This little flash piece is amusing.
from the doubled-over-in-tears dept.
/. on good web design. Oh Lordy.
There has grown up in the minds of certain groups in this country the notion that because a man or corporation has made a profit out of the public for a number of years, the government and the courts are charged with the duty of guaranteeing such profit in the future, even in the face of changing circumstances and contrary to public interest. This strange doctrine is not supported by statute or common law. Neither individuals nor corporations have any right to come into court and ask that the clock of history be stopped, or turned back.
—RAH
Glad to see I’m not the only one who’s noticed all the DOM and XML and stuff @ WebRef. I was just musing about it (and doing some reading) this weekend. Although to be fair, DocJS has been covering NS6 since mid-2000 and the DOM even earlier.
Speaking of CSS
I’ve been adding some widgetry. A little show-source JS widget in the left, and also, since I noticed that Paul‘s been using the abbr
tag for the nifty dotted underline and help pointer, I decided to adopt that visual convention and automagically style all my titled elements so people can easily spot my snarky comments.

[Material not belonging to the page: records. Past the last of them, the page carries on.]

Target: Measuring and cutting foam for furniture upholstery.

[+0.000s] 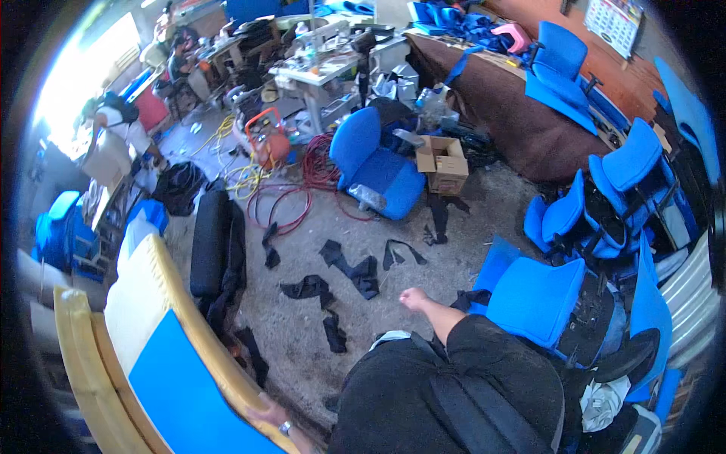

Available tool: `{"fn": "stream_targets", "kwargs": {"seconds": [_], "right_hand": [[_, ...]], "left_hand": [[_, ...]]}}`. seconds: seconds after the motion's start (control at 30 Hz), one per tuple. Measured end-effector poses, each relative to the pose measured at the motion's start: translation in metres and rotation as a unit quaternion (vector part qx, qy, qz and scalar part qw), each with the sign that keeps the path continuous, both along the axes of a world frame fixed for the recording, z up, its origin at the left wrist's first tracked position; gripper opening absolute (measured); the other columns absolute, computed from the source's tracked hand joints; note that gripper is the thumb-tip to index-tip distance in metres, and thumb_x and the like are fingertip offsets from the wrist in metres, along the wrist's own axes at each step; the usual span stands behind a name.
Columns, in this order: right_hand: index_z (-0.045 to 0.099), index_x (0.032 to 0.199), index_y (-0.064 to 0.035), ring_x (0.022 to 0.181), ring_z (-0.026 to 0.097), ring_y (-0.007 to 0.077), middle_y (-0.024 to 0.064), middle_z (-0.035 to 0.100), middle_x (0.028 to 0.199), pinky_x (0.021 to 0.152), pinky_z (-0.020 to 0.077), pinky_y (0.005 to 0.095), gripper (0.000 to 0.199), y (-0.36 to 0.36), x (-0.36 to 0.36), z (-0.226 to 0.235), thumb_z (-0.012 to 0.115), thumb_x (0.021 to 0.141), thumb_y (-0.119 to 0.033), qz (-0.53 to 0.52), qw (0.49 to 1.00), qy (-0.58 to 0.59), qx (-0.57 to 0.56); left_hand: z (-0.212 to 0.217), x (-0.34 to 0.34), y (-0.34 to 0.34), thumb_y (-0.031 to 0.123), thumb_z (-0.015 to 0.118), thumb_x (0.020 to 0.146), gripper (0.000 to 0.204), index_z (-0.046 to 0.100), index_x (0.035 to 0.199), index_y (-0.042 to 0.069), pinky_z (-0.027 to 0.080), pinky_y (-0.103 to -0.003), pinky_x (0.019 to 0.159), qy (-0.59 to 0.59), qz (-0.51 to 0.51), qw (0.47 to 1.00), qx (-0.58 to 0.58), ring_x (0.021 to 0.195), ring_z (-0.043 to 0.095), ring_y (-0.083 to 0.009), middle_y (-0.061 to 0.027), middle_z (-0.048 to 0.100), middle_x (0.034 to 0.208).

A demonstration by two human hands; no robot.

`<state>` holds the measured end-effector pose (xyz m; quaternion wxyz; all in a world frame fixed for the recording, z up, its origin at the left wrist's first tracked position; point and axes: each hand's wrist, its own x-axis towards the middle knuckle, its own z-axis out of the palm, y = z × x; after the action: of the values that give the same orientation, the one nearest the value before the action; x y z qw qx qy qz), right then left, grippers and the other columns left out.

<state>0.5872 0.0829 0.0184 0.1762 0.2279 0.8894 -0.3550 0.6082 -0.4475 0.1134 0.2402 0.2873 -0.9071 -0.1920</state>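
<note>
My left hand (266, 415), with a ring on one finger, grips the lower edge of a curved wooden seat panel (198, 333) at the lower left. A blue fabric sheet (185, 397) lies on the panel below a pale foam pad (140, 291). My right hand (414, 299) reaches forward from a black sleeve, fingers curled, with nothing visible in it. It hovers above the concrete floor near black fabric scraps (355, 271) and beside a blue chair seat (535, 299).
A black cushion (210, 242) lies left of the scraps. A blue chair (374, 163), a cardboard box (443, 163), red hose (302, 189) and an orange compressor (268, 140) lie further off. Stacked blue chairs (605, 204) crowd the right. A person (121, 129) bends at far left.
</note>
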Motion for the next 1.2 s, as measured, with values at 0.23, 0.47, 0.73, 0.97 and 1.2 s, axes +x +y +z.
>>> {"fn": "stream_targets", "kwargs": {"seconds": [0.23,0.47,0.73,0.97,1.2], "right_hand": [[0.064,0.070,-0.0132,0.063,0.058,0.0155,0.0054,0.062,0.067,0.061,0.0456,0.0291,0.013,0.112,0.096,0.013,0.066,0.064,-0.025,-0.244,0.968,0.037,-0.037],[0.058,0.068,-0.0060,0.058,0.056,0.0234,0.0104,0.057,0.063,0.054,0.0419,0.0362,0.031,0.050,0.188,-0.048,0.056,0.073,-0.037,-0.164,0.981,-0.071,0.079],[0.061,0.074,-0.0056,0.062,0.056,0.0209,0.0108,0.059,0.068,0.057,0.0430,0.0338,0.017,0.048,0.079,-0.074,0.054,0.071,-0.020,-0.155,0.952,-0.234,-0.119],[0.055,0.080,-0.0056,0.057,0.049,0.0091,0.0010,0.054,0.066,0.051,0.0410,0.0252,0.016,0.103,-0.275,0.012,0.050,0.081,-0.021,-0.296,0.943,0.026,-0.153],[0.057,0.084,-0.0059,0.061,0.049,0.0067,-0.0010,0.055,0.071,0.056,0.0416,0.0220,0.013,0.124,-0.504,0.033,0.054,0.080,-0.017,-0.207,0.944,0.092,-0.240]], "left_hand": [[-0.021,-0.085,0.183,0.035,0.059,0.074,0.076,0.018,0.130,0.004,0.017,-0.040,0.101,-0.144,-0.262,0.942,0.153,0.123,0.017,-0.0343,-0.0233,0.018,0.132],[-0.083,-0.166,0.198,0.035,0.064,0.069,0.076,0.025,0.127,0.004,0.024,-0.037,0.099,-0.412,-0.288,0.853,0.136,0.120,0.025,-0.0333,-0.0222,0.025,0.128],[-0.116,-0.317,0.229,0.040,0.062,0.069,0.071,0.036,0.119,-0.002,0.034,-0.037,0.091,-0.453,-0.332,0.811,0.163,0.108,0.042,-0.0329,-0.0213,0.045,0.115],[-0.105,-0.484,0.226,0.038,0.063,0.070,0.064,0.042,0.116,-0.001,0.037,-0.033,0.089,-0.418,-0.364,0.810,0.189,0.106,0.046,-0.0261,-0.0185,0.049,0.113],[-0.137,-0.605,0.196,0.032,0.063,0.071,0.054,0.046,0.111,0.000,0.042,-0.032,0.082,-0.328,-0.269,0.856,0.297,0.095,0.054,-0.0262,-0.0182,0.055,0.103]]}}
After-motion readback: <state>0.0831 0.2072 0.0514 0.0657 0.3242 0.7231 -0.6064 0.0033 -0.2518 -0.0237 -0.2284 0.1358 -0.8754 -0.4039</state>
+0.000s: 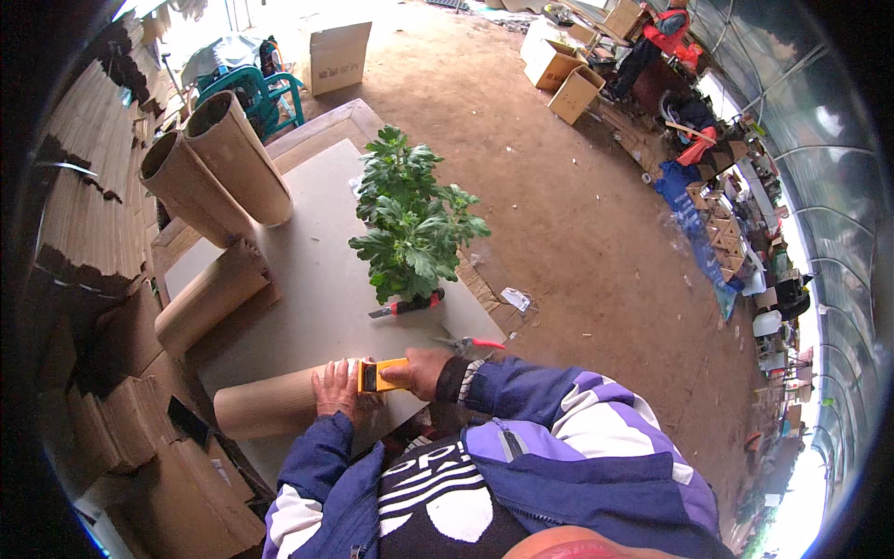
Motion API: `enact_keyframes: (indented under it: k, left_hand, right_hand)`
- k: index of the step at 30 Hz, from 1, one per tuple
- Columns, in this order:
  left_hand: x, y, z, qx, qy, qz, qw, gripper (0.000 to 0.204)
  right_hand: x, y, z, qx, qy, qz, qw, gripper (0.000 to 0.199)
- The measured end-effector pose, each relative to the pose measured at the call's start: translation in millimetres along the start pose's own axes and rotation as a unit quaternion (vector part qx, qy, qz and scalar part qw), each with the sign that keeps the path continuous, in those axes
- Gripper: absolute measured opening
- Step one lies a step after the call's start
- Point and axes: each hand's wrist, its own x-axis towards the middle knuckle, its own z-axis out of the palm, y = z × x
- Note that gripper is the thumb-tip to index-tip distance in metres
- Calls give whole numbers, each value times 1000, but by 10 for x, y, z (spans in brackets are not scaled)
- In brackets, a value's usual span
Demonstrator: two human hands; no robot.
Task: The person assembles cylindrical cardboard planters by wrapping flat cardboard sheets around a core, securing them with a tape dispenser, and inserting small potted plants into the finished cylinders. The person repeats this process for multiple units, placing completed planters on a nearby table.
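The left hand (336, 389) lies over the right end of the front tube (265, 404), its fingers spread on the brown card rather than closed round it. The right hand (426, 372) is wrapped around a yellow tool (385, 374), whose dark face meets the tube's end just beside the left fingers; what kind of tool it is cannot be told. The front tube lies on its side along the near edge of the pale desk (321, 265), roughly across the person's body. Farther back on the left, a second tube (212, 300) also lies down, and beyond it two wider tubes stand on end side by side, the near one (191, 191) and the far one (238, 160), their open mouths upward. A leafy green plant (414, 228) occupies the desk's right side. At its base rests a knife (408, 306) with a red and black handle, and nearer the right hand lie red-handled pruners (473, 344), partly past the desk's edge in this view. Stacked cardboard (93, 172) fills the left side. A green chair (250, 93) and an upright carton (339, 58) are behind the desk. Across the brown floor (596, 242), at upper right, another person (666, 28) in red and dark clothing is beside open boxes (575, 93), and a blue sheet (687, 200) lies nearer along that side.
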Motion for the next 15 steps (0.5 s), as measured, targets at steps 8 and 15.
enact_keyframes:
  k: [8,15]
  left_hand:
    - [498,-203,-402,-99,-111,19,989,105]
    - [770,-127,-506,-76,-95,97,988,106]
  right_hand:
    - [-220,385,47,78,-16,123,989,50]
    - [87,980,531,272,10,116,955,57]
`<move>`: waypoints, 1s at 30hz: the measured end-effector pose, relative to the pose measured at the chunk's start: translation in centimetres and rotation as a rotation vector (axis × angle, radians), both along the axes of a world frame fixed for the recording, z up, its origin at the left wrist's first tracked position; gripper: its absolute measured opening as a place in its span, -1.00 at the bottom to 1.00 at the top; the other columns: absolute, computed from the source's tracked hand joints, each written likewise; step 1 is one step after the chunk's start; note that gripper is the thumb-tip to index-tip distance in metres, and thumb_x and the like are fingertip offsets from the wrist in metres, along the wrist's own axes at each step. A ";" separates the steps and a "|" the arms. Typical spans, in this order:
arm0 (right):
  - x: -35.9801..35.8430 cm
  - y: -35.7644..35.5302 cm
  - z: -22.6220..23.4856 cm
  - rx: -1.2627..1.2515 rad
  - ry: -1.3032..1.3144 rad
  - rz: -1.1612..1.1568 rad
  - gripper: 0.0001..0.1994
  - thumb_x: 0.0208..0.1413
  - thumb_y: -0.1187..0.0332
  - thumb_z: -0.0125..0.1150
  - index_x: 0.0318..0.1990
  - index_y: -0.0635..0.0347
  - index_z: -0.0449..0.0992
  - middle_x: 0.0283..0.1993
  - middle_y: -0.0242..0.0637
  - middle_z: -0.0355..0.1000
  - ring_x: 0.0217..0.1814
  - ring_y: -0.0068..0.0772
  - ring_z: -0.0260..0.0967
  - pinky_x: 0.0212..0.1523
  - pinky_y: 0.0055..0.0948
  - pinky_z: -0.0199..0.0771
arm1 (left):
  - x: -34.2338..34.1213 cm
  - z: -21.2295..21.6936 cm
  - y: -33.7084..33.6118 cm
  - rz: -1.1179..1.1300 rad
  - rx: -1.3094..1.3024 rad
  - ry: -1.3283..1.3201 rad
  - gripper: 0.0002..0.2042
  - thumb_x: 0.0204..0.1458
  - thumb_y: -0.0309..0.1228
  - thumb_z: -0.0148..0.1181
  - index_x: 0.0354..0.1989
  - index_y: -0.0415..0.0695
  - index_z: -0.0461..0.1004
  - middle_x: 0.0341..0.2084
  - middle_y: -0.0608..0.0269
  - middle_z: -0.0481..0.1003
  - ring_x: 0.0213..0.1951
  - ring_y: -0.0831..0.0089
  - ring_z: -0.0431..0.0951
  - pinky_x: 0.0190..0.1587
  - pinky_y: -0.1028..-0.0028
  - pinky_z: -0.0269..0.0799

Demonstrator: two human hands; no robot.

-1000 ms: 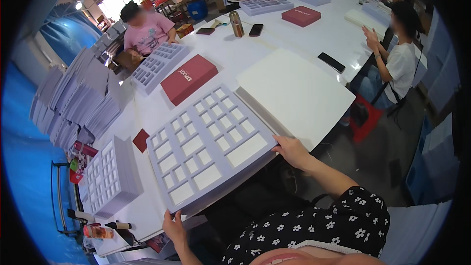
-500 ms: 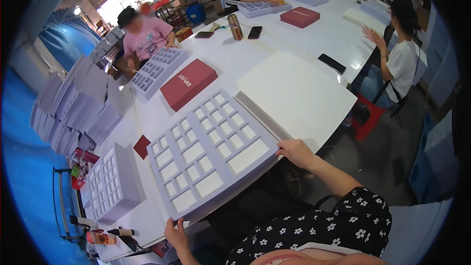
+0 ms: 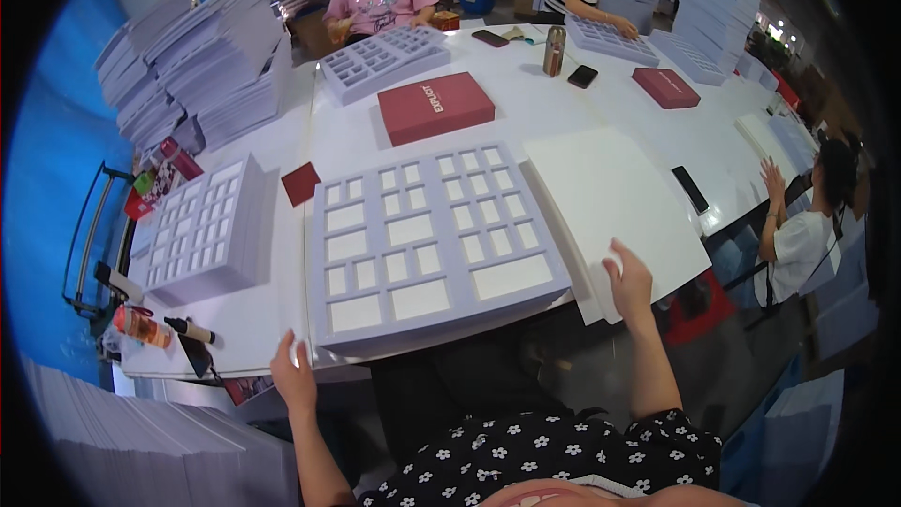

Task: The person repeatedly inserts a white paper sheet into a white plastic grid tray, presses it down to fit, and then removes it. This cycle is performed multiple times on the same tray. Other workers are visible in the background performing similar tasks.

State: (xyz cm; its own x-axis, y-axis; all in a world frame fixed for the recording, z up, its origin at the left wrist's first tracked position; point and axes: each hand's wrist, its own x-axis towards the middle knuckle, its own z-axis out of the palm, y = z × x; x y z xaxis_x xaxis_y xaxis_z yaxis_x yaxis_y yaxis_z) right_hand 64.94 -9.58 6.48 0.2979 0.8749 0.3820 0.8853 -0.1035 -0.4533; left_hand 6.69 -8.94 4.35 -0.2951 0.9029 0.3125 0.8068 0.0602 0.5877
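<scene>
In front of me lies a stack of pale grey trays (image 3: 452, 277), its top one divided into many rectangular compartments with white bottoms. My left hand (image 3: 295, 374) is at the table's front edge, near the stack's front left corner, with thumb and fingers apart and nothing in them. Off the stack's right side, my right hand (image 3: 629, 282) hovers at the near part of a pile of white sheets (image 3: 615, 183). Its thumb and fingers are spread and hold nothing; whether they touch the sheets I cannot tell.
A second tray stack (image 3: 246, 239) stands left, near a dark red square piece (image 3: 300, 185). Beyond lie a red box (image 3: 436, 111), a bottle (image 3: 554, 52) and phones (image 3: 693, 190). Three people sit around the table. Tall grey piles (image 3: 221, 56) rise at far left.
Both hands have let go of the tray stack's front corners. The left is now beside the stack, the right over by the white sheets. My view has turned, shifting the scene.
</scene>
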 end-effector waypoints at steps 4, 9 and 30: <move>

I don’t think I’ve seen it around much yet, but it makes a lot of sense. Of course, browsers that don’t support CSS2 selectors won’t see anything at all:
*[title] {
border-bottom:1px dotted silver;
cursor:help;
}
If you add this to your user style sheet, you can see on all the secret stuff on all those sites that you’ve been missing out on ;).
Steven Garrity asks Why should I redesign my site with Cascading Style Sheets? There are a number of replies here.
The curmudgeonly part of me want to say “You shouldn’t, don’t bother.” Actually, to be non-flippant, as a fellow in-the-trencher, Steve has a firm grasp of the issues surrounding the decision to goCSS. Obviously CSS isn’t ready for production work, and at the current rated of browser adoption, it may never be. Also, CSS2 is just has so many weakpoints it really is agonizing. Actually, I’d be more than happy to play within the spec if all my time wasn’t being spent working around implementation bugs anyway.
Hmm: KM entry should have scoped run-time and pre-definable/loadable transclusions…
Time Flies…
…even when you’re not having fun. Hmm, well, not exactly not having fun, just super busy (which isn’t the unfun part). The unfun part is all the rest of the crap that’s still waiting to be done.
I’ve been so busy in fact that things have started slipping my mind rather regularly. For example, I totally forgot about the Phantom Planet concert in the middle of the campus despite telling people to marking my calendar. Oops. I decided to catch them at Aron’s Records. They played a good set, and despite having no doubt signed their souls away I was going to pick up their album (having already invested over an hour in travel and wait time anyway) and be a good sport about it, but the crowds and the lines and the handstamping and the yayas was just too much.
Also, the crowd was mucho trendy, reminding me about Hollywood and LA in general, in how the music industry promotes and popularizes in general, and also in why I don’t go out more (besides being lazy, that is). In any case, and this has nothing to do with being anti-success, but IP issues have been at the top of my mind recently, and that whole thing has left an intellectual aftertaste.
Speaking of which, /. provides the daily IP ulcer: MPAA Wants Copy-Controlled PCs. This has long since crossed over the realm of ridiculousness, with distribution-based media companies once again trying to undo disruptive technology with laws so that they won’t have to shift their economic model because of short term turmoil despite that everyone will benefit in the long run. Fundamental problem? Self-interest is too short-sighted. It will always prefer the safe, local maxima. Never the forest, only the trees.
Hmm…
The Copyright Arbitration Royalty Panel said AM and FM radio stations should pay 0.07 cent per song, with Internet-only Webcasters paying 0.14 cent per song. The rates, retroactive to 1998, also charge a 9 percent “ephemeral license fee.”
Ephemeral license fee. WTF is that?!? Of course, one might dream that perhaps someone might actually be successful in overturning the tide and one day we’ll laugh about all of this, but… I doubt it.
Interesting posts on mefi, including some from IPLawyer, someone involved with the litigation.
Here’s a timeline of a bizarro alternate-earth: artists start banding together after realizing how they’re constantly getting screwed, music monopolies get slapped around for being complete morons,
people realize what a sham current ip laws are, and laws actually change, hell freezes over.
Peter Norvig’s description of how he generated his 12,293 word palindrome is much more interesting than the actual palindrome itself. The algorithm he used: backtrack searching.
Blogzilla – a blog about Mozilla. Very cool, has some links to some neat mozdev projects.